Saturday, December 12, 2009

questions, decisions

saw friend's clinic today. it's workable. it's do-able w/ some slight re-imaginings of what's in my head. but it begs the question: just b/c it's workable does it mean it's correct? so, i'm right where i started: no closer to nailing location. at the same time i'm beginning to feel a sort of layer forming, a hardening of how i'm going to direct this, which in case that sounds totally fucking abstract, is a very good thing. i'm starting to see it. as i've alleged before, the hospital ($) location alone will elevate this film from amateur-land. not that that's everything - after all there's still acting, shooting, cutting to contend with - but i'm oh so eager to extract myself from the student-film pitch i feel like my mail gets delivered to.

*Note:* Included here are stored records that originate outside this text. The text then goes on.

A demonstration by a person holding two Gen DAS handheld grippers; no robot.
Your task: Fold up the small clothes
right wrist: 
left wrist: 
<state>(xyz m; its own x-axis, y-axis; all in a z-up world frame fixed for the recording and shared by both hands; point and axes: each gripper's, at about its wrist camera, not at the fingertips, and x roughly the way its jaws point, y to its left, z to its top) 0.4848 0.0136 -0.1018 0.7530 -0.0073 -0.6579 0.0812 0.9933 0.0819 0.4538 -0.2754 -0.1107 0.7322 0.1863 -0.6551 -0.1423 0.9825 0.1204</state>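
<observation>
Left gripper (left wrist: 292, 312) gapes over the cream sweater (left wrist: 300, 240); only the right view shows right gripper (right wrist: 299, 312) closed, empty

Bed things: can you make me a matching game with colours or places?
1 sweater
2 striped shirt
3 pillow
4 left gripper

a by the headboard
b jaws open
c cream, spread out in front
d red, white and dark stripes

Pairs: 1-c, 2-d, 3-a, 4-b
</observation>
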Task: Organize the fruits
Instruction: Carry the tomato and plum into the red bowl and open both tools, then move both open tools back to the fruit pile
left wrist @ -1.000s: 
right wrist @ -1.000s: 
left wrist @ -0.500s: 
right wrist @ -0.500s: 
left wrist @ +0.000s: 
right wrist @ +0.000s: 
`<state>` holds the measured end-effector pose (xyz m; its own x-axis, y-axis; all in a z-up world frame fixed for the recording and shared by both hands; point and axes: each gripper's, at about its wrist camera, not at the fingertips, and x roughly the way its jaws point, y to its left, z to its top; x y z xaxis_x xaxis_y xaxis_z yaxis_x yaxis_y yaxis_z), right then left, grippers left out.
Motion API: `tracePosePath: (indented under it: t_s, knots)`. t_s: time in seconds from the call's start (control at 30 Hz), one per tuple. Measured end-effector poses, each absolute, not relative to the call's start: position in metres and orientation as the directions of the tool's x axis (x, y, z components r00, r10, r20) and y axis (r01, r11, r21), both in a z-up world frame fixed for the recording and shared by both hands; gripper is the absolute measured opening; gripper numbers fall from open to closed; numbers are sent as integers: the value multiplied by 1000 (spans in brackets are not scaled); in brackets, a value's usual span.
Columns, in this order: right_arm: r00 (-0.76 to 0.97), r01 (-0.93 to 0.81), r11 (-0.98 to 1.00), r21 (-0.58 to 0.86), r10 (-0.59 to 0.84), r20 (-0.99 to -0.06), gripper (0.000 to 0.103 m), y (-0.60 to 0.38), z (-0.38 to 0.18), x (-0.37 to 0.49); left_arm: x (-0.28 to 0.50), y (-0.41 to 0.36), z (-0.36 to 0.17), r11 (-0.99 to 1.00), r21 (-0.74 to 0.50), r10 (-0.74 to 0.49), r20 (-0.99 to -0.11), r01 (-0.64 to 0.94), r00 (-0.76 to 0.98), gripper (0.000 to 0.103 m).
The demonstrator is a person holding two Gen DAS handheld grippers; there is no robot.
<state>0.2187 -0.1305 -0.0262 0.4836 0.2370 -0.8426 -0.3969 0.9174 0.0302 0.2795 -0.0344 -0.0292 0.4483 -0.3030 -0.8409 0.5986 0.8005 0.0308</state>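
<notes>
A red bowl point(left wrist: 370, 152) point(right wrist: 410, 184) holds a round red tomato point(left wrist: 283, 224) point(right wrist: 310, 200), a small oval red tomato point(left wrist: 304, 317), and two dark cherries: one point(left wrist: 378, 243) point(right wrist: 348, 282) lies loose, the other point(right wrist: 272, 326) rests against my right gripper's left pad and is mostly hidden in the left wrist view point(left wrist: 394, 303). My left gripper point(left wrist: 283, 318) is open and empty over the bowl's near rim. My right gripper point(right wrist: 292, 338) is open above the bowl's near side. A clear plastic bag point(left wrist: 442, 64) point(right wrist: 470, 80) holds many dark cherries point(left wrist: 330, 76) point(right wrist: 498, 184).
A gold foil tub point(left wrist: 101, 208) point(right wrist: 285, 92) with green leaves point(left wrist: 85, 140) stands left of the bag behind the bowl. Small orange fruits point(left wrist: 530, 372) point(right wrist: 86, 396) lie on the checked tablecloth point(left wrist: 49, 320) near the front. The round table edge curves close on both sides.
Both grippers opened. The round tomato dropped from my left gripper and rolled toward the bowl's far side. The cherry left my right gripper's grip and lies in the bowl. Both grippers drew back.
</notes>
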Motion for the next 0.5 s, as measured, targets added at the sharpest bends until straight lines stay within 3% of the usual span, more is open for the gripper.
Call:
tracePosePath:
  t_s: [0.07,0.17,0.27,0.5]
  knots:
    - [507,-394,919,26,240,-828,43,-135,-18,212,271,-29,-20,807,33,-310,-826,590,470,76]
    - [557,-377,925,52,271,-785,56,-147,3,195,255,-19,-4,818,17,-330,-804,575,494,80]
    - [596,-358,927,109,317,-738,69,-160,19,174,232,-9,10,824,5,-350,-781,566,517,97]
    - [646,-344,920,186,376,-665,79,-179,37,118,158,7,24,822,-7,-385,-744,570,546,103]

along those lines, i emailed a close tie this week and asked to borrow 2 grand. She said no but was willing to match 1/2 of it if I could raise the rest. to my thinking that was a nice gesture on her part but one that would bear no fruit. when i mentioned it to my wife, she jumped on me for being a dim-sighted buffoon. all i have to do is raise a grand somehow, my wife claims, and i'm home free. but how?. herein finds me still sticking to the shadows and keeping my back against the wall and the comfort of sure footing instead of manning up and walking into the darkness. There's a vulnerability that i'm attempting to avoid which is a stumbling block preventing me from avoiding achieving what i need to do. it's a conundrum alright.